§ **Task prompt**: What is needed is a faithful transcription of all the data below, pictures excluded.
Start of Block
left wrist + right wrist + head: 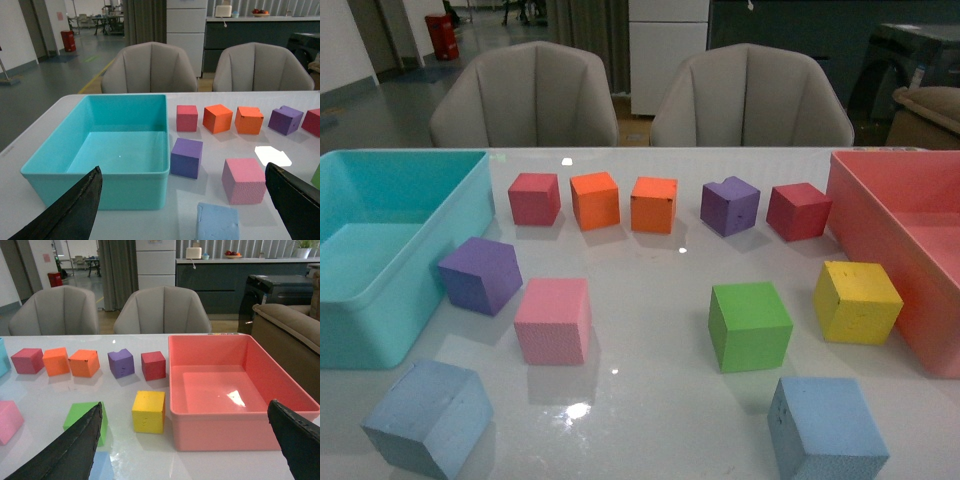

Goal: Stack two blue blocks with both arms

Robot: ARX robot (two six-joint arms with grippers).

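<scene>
Two grey armchairs behind glossy white surface; grey polished floor, dark cabinet, ceiling-light glare.

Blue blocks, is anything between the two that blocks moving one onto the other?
Nothing visible. Bare table lies between the left blue block and the right blue block; the pink cube and green cube sit farther back, off that line.

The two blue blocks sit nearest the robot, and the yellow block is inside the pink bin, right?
Not quite: the front view shows the yellow block on the table beside the pink bin, not inside it. The left blue block and the right blue block do sit nearest the robot.
</scene>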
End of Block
§ **Task result**:
left wrist + right wrist + head: 

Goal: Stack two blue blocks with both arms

Robot: ARX robot (two six-joint arms with grippers).

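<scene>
Two grey armchairs behind glossy white surface; grey polished floor, dark cabinet, ceiling-light glare.

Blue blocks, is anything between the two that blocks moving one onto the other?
Nothing visible. Bare table lies between the left blue block and the right blue block; the pink cube and green cube sit farther back, off that line.

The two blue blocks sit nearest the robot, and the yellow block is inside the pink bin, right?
Not quite: the front view shows the yellow block on the table beside the pink bin, not inside it. The left blue block and the right blue block do sit nearest the robot.
</scene>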

Nothing else belongs to the answer.